"I've made too many hasty judgments in my life, Hartley. I'll go slow on this. I'll wait until we see what we find at the lake."
Rawlins snapped off his light. The little party paused at the black entrance of the path into the thicket.
"He's buried himself in the woods," Rawlins said.
They crowded instinctively closer in the sudden darkness. A brisk wind had sprung up. It rattled among the trees, and set the dead leaves in gentle, rustling motion. It suggested to Bobby the picture which had been forced into his brain the night of his grandfather's death. The moon now possessed less light, but it reminded him again of a drowning face, and through the darkness he could fancy the trees straining in the wind like puny men.

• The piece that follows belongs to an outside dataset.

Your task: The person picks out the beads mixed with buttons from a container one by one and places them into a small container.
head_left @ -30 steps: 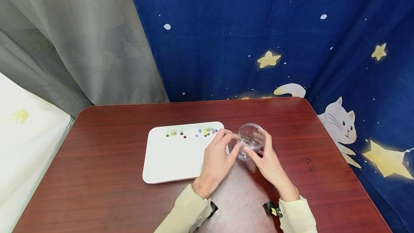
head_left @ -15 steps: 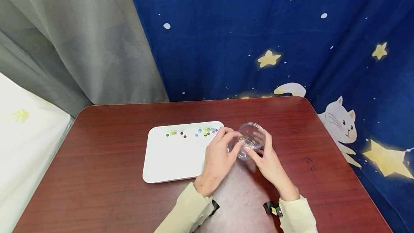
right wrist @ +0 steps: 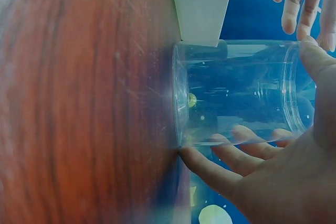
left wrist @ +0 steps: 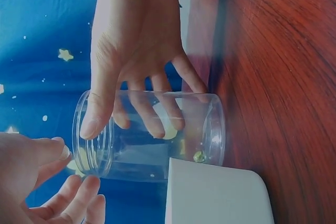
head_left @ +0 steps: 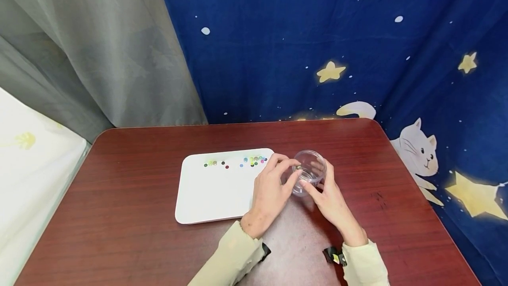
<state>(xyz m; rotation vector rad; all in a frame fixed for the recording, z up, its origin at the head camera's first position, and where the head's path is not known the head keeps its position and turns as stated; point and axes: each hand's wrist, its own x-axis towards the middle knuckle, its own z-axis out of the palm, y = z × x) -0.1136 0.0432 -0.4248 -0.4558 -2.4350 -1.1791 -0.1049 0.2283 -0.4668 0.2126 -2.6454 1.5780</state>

Abruptly the thought of penetrating the forest became frightening. The silent loneliness of the stagnant lake seemed as unfriendly and threatening as the melancholy of the old room.
"There are too many of us," Robinson was saying. "You'd better go on alone, Rawlins, and don't take any chances. I've got to have this man. You understand? I think he knows things worth while."
The rising wind laughed at his whisper. The detective flashed his lamp once, shut it off again, and stepped into the close embrace of the thicket.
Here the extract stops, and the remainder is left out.